In dissent, Judge Margaret McKeown said there “is nothing magical” about what the IRS is doing. It “has simply devised a practical means of calculating the tip income.”
Bush administration lawyers appealed the issue to the Supreme Court, saying the appeals court ruling threatened to undercut the government’s stepped-up collection efforts.
The amount of tip income reported nationwide has risen from $8.52 billion in 1994 to $14.31 billion in 1999, the solicitor general said.
The Supreme Court will hear the case, U.S. vs. Fior d’Italia, 01-463, in late April and issue a ruling by July. The National Restaurant Assn. says 170,000 restaurants would be affected by the outcome.
Death Penalty Sentencing by Judges Reviewed
The Supreme Court agreed Friday to decide a crucial question on how the death penalty is imposed in Arizona and eight other states.
In these states, a judge, not the jury, decides whether a convicted murderer will receive a death sentence.
Until two years ago, the Supreme Court had upheld these laws as constitutional.
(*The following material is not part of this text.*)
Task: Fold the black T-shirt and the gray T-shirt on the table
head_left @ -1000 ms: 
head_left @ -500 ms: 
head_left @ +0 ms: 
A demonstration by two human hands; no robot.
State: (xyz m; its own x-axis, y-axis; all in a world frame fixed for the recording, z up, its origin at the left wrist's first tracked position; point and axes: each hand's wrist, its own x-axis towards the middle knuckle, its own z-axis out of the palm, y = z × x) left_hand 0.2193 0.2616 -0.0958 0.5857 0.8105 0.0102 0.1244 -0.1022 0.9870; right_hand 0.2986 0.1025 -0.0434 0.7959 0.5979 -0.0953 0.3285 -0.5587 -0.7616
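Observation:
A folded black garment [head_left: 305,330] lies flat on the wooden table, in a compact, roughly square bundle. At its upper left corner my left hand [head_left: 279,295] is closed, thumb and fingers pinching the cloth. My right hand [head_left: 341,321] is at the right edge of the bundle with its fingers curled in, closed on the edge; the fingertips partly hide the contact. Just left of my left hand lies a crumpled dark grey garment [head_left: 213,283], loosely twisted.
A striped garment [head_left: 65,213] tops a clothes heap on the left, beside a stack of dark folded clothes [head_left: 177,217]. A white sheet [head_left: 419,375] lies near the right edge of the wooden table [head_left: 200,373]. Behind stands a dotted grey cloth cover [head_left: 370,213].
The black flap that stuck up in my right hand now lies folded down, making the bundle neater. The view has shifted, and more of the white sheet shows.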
But in a New Jersey hate crime case, the court ruled, 5-4, that extra prison time imposed by a judge on a man who had threatened his neighbors was unconstitutional. The court’s opinion said jurors must decide whether the extra punishment was warranted.
Lawyers for Timothy Ring, an Arizona murderer, said the same principle should apply to their client. A jury convicted him in the 1994 killing and robbery of a Wells Fargo driver. In a separate hearing, the judge concluded that Ring planned the crime and shot the driver. The judge sentenced him to die.
The majority in the New Jersey case, however, was an odd configuration. It included liberal Justices John Paul Stevens, David H. Souter and Ruth Bader Ginsburg, joined by conservatives Antonin Scalia and Clarence Thomas.
If the high court rules that the Arizona system is unconstitutional, it could affect 795 death row inmates in Arizona, Alabama, Colorado, Delaware, Florida, Idaho, Indiana, Montana and Nebraska.
Arguments in Ring vs. Arizona, 01-488, will be heard in April.
Punitive Damages
The court agreed to decide if local governments can be hit with punitive damages, as well as payment for actual losses, if they violate the rights of a disabled person.
An appeals court upheld $1.2 million in punitive damages, in addition to $1 million for actual damages, in the case of a paraplegic who said he was mistreated by Kansas City police after being arrested (Barnes vs. Gorman, 01-682).
Student Information
The court also said it would decide whether colleges can be sued for disclosing private information about a student or a former student.
The Family Educational Rights and Privacy Act was intended to protect the privacy of students’ records, but it is unclear whether Congress meant to allow damage suits against schools and colleges (Gonzaga University vs. Doe, 01-679).